*WHAT IS BEING ASKED*
Leaving out all images, return the entries below exactly.

DATA TO USE START

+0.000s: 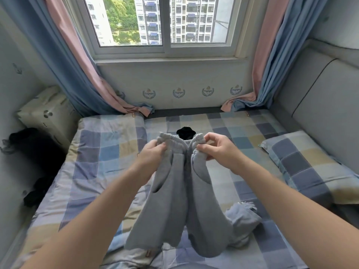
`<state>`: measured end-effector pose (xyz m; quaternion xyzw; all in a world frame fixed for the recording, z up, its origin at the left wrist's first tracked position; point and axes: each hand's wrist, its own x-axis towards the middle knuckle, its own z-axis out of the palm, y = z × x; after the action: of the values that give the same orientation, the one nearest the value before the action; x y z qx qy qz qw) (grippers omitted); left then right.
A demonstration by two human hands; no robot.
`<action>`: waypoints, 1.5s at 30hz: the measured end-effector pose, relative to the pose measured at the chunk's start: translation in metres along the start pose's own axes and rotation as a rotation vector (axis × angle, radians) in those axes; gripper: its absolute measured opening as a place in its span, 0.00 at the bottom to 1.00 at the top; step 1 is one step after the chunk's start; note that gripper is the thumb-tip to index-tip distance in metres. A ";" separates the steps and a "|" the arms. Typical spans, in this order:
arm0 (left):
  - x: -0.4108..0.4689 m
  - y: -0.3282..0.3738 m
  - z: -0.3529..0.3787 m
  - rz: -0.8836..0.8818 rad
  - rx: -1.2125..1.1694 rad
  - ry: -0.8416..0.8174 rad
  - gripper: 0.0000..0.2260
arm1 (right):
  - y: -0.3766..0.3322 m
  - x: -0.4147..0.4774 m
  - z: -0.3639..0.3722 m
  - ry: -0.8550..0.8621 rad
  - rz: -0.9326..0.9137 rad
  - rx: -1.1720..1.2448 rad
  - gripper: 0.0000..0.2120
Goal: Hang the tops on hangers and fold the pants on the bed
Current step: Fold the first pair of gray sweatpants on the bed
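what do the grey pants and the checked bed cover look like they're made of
Grey pants: probably a thick cotton-blend sweatshirt knit, matte and slightly fuzzy. The gathered waistband and heavy, soft drape suggest it. Checked bed cover: likely thin woven cotton or a polyester blend, matte. It shows fine creases and a flat printed check. The exact fibre cannot be told.

The bed point(108, 152) is viewed from above by one wide-angle head camera, aimed forward and down. The window point(128, 22) is caught at upper centre; the grey pants point(171, 191) are seen close, mid-frame
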<state>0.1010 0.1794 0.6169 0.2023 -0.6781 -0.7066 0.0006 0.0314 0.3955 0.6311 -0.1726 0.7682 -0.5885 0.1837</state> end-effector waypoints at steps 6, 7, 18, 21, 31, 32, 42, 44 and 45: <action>-0.019 0.014 0.018 0.156 0.096 -0.235 0.22 | -0.020 -0.006 0.010 -0.114 -0.164 -0.084 0.09; -0.021 0.012 0.018 0.163 0.102 -0.261 0.25 | -0.021 -0.007 0.009 -0.108 -0.174 -0.132 0.12; -0.014 -0.015 0.026 0.165 0.010 -0.003 0.14 | 0.013 -0.008 -0.008 0.113 -0.121 -0.117 0.23; -0.013 -0.018 0.015 0.062 -0.172 -0.020 0.11 | 0.048 -0.014 -0.013 0.156 0.160 0.031 0.49; -0.007 -0.041 -0.006 -0.133 -0.282 -0.146 0.13 | 0.110 -0.021 0.017 -0.229 0.411 0.497 0.30; -0.006 -0.046 -0.010 -0.146 -0.210 -0.183 0.18 | 0.110 -0.019 0.017 -0.185 0.411 0.486 0.28; 0.038 -0.082 -0.003 0.043 0.327 -0.024 0.11 | 0.102 0.012 0.015 0.041 0.299 0.101 0.14; 0.050 -0.075 -0.003 0.107 0.307 -0.016 0.11 | 0.092 0.022 0.010 0.083 0.245 -0.028 0.13; 0.055 -0.072 -0.002 0.146 0.285 -0.020 0.12 | 0.086 0.028 0.008 0.119 0.207 -0.081 0.16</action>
<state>0.0708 0.1682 0.5327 0.1435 -0.7845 -0.6031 0.0163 0.0069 0.3969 0.5434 -0.0645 0.8145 -0.5442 0.1906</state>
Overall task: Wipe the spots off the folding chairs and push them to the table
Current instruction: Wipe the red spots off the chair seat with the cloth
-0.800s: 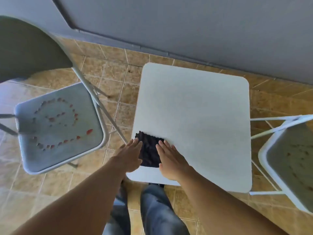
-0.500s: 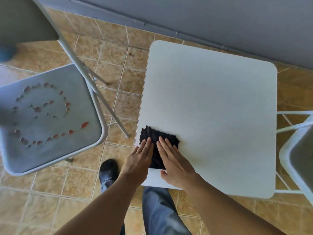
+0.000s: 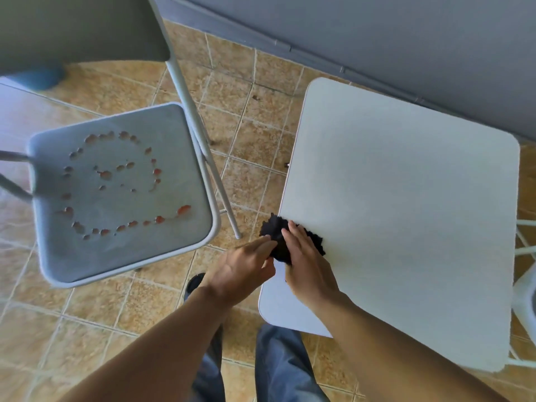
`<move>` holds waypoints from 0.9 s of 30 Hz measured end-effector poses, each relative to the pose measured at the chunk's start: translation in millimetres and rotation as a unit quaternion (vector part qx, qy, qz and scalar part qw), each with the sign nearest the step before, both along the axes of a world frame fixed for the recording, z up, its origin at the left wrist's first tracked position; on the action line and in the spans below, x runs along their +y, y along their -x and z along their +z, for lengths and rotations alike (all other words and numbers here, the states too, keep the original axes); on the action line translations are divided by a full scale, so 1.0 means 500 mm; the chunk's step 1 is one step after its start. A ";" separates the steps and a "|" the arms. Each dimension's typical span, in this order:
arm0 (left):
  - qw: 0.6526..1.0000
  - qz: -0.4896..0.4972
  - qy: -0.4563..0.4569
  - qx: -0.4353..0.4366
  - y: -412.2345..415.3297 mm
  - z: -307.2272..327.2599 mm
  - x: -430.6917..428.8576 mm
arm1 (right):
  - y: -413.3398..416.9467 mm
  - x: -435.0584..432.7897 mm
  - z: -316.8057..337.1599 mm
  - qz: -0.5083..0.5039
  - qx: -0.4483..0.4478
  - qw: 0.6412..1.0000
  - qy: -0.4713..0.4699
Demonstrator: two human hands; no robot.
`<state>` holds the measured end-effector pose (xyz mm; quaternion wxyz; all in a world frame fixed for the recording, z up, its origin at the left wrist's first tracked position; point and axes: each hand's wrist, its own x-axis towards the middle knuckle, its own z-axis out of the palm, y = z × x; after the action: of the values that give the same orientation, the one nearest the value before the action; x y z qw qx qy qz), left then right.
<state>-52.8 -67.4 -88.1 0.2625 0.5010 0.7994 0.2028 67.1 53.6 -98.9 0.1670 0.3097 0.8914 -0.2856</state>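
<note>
A grey folding chair (image 3: 121, 256) stands to the left, its seat marked with a ring of reddish spots (image 3: 156, 219). A white square table (image 3: 406, 213) stands to the right. At the table's left edge lies a crumpled black cloth (image 3: 278, 232), partly hanging off. My left hand (image 3: 243, 265) pinches the cloth from the left with its fingertips. My right hand (image 3: 307, 259) lies over the cloth from the right, fingers bent onto it. Only a sliver of a second chair (image 3: 526, 288) shows at the right border.
The floor (image 3: 87, 329) is tan tile, and a grey wall (image 3: 377, 33) runs behind the table. My legs in jeans and a dark shoe (image 3: 194, 282) are below, between chair and table. The chair's backrest (image 3: 72, 27) rises at top left.
The view has swung left, bringing the spotted chair closer to centre. The cloth has been drawn to the table's left edge and bunched up, with both hands now closing on it instead of lying flat.
</note>
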 end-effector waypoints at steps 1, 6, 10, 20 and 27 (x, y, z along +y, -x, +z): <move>0.999 0.035 0.003 -0.010 0.014 0.003 -0.025 | 0.022 -0.006 0.007 -0.016 0.002 1.000 0.009; 0.987 0.151 0.059 0.008 0.084 -0.001 -0.175 | 0.133 -0.061 0.030 -0.127 0.075 0.988 0.034; 0.972 0.210 0.108 0.015 0.138 -0.034 -0.304 | 0.229 -0.117 0.022 -0.197 0.117 0.972 0.057; 0.922 0.325 0.210 0.000 0.274 -0.119 -0.524 | 0.401 -0.276 -0.095 -0.277 0.116 0.953 0.047; 0.907 0.359 0.219 -0.006 0.347 -0.162 -0.622 | 0.464 -0.462 -0.167 -0.217 0.100 0.971 0.025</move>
<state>-226.4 -378.6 -169.2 0.2802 0.1082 0.9479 0.1062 -164.6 -177.5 -182.5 0.0188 0.4618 0.8076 -0.3663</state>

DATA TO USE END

*RESPONSE BOX*
+0.000s: 
`<state>`: measured end-effector pose (xyz m; quaternion xyzw; all in a world frame fixed for the recording, z up, its origin at the left wrist's first tracked position; point and axes: each hand's wrist, its own x-axis towards the middle knuckle, its own z-axis out of the palm, y = z × x; after the action: of the values that give the same orientation, the one nearest the value before the action; x y z qx qy qz qw) (grippers omitted); left then right.
A demonstration by two human hands; no robot.
`<action>`: waypoints, 1.5s at 30hz: the measured end-effector pose, relative to the pose measured at the chunk's start: translation in metres along the start pose's own axes and rotation as a rotation vector (axis × angle, radians) in those axes; gripper: its absolute measured opening as a place in its span, 0.00 at the bottom to 1.00 at the top; step 1 is one step after the chunk's start; note that gripper is the thumb-tip to index-tip distance in metres. A ";" separates the steps and a "|" the arms. Typical spans, in this order:
arm0 (left):
  - x: -0.4108..0.4689 m
  - y: -0.3282..0.3738 m
  - z: -0.3529..0.3787 m
  - rz: -0.8836..0.8818 rad
  - rx: -1.2125..1.1694 rad
  - ry: -0.8416..0.8174 rad
  - gripper: 0.0000..0.2260
arm1 (right):
  - y: -0.3766..0.3322 m
  - x: -0.4147..0.4774 m
  - z: -0.3639..0.3722 m
  - ry: -0.8550..0.8621 rad
  - rz: -0.9326..0.9137 rad
  - rx: -1.1720..1.2448 rad
  - gripper: 0.0000..0.2120
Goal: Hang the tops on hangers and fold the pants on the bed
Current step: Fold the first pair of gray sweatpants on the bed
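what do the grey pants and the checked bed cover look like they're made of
Grey pants: probably a thick cotton-blend sweatshirt knit, matte and slightly fuzzy. The gathered waistband and heavy, soft drape suggest it. Checked bed cover: likely thin woven cotton or a polyester blend, matte. It shows fine creases and a flat printed check. The exact fibre cannot be told.

The bed point(108, 152) is viewed from above by one wide-angle head camera, aimed forward and down. The window point(128, 22) is caught at upper centre; the grey pants point(171, 191) are seen close, mid-frame
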<state>0.1010 0.1794 0.6169 0.2023 -0.6781 -0.7066 0.0006 0.0314 0.3955 0.6311 -0.1726 0.7682 -0.5885 0.1837</state> end-effector waypoints at steps 6, 7, 18, 21, 31, 32, 42, 44 and 45: <action>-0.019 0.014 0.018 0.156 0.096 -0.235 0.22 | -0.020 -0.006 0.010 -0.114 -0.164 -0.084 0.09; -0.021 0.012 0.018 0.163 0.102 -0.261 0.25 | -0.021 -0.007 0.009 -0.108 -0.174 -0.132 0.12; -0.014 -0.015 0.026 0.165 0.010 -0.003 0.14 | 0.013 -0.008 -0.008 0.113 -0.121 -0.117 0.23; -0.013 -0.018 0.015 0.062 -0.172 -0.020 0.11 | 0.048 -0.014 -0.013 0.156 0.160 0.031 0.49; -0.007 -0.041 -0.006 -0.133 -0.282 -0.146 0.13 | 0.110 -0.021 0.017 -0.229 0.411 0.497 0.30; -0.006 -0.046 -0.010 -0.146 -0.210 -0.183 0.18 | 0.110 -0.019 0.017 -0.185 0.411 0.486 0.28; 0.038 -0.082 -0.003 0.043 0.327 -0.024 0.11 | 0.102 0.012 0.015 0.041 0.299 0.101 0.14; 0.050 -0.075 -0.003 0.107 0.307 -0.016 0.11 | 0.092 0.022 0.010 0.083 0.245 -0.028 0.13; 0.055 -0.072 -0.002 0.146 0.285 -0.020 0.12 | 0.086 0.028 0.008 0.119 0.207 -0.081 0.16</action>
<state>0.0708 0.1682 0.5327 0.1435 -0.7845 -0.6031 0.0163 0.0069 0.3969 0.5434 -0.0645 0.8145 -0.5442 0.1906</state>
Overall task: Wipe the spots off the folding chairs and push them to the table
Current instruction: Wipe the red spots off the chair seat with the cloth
-0.800s: 
-0.500s: 
+0.000s: 
`<move>` holds waypoints from 0.9 s of 30 Hz measured end-effector poses, each relative to the pose measured at the chunk's start: translation in millimetres and rotation as a unit quaternion (vector part qx, qy, qz and scalar part qw), each with the sign nearest the step before, both along the axes of a world frame fixed for the recording, z up, its origin at the left wrist's first tracked position; on the action line and in the spans below, x runs along their +y, y along their -x and z along their +z, for lengths and rotations alike (all other words and numbers here, the states too, keep the original axes); on the action line translations are divided by a full scale, so 1.0 means 500 mm; the chunk's step 1 is one step after its start. A ";" separates the steps and a "|" the arms. Each dimension's typical span, in this order:
arm0 (left):
  - qw: 0.6526..1.0000
  - qz: -0.4896..0.4972
  - qy: -0.4563..0.4569
  - qx: -0.4353..0.4366
  - y: -412.2345..415.3297 mm
  - z: -307.2272..327.2599 mm
  - x: -430.6917..428.8576 mm
arm1 (right):
  - y: -413.3398..416.9467 mm
  - x: -435.0584..432.7897 mm
  - z: -316.8057..337.1599 mm
  - qz: -0.5083..0.5039
  - qx: -0.4483..0.4478
  - qw: 0.6412..1.0000
  - qy: -0.4713..0.4699
Demonstrator: two human hands; no robot.
`<state>` holds the measured end-effector pose (xyz mm; quaternion wxyz; all in a world frame fixed for the recording, z up, its origin at the left wrist's first tracked position; point and axes: each hand's wrist, its own x-axis towards the middle knuckle, its own z-axis out of the palm, y = z × x; after the action: of the values that give the same orientation, the one nearest the value before the action; x y z qw qx qy qz), left then right.
<state>-52.8 -67.4 -88.1 0.2625 0.5010 0.7994 0.2028 67.1 53.6 -98.9 0.1670 0.3097 0.8914 -0.2856</state>
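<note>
A grey folding chair (image 3: 121, 256) stands to the left, its seat marked with a ring of reddish spots (image 3: 156, 219). A white square table (image 3: 406, 213) stands to the right. At the table's left edge lies a crumpled black cloth (image 3: 278, 232), partly hanging off. My left hand (image 3: 243, 265) pinches the cloth from the left with its fingertips. My right hand (image 3: 307, 259) lies over the cloth from the right, fingers bent onto it. Only a sliver of a second chair (image 3: 526, 288) shows at the right border.
The floor (image 3: 87, 329) is tan tile, and a grey wall (image 3: 377, 33) runs behind the table. My legs in jeans and a dark shoe (image 3: 194, 282) are below, between chair and table. The chair's backrest (image 3: 72, 27) rises at top left.
The view has swung left, bringing the spotted chair closer to centre. The cloth has been drawn to the table's left edge and bunched up, with both hands now closing on it instead of lying flat.
</note>
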 end-effector waypoints at steps 1, 6, 10, 20 and 27 (x, y, z along +y, -x, +z): <move>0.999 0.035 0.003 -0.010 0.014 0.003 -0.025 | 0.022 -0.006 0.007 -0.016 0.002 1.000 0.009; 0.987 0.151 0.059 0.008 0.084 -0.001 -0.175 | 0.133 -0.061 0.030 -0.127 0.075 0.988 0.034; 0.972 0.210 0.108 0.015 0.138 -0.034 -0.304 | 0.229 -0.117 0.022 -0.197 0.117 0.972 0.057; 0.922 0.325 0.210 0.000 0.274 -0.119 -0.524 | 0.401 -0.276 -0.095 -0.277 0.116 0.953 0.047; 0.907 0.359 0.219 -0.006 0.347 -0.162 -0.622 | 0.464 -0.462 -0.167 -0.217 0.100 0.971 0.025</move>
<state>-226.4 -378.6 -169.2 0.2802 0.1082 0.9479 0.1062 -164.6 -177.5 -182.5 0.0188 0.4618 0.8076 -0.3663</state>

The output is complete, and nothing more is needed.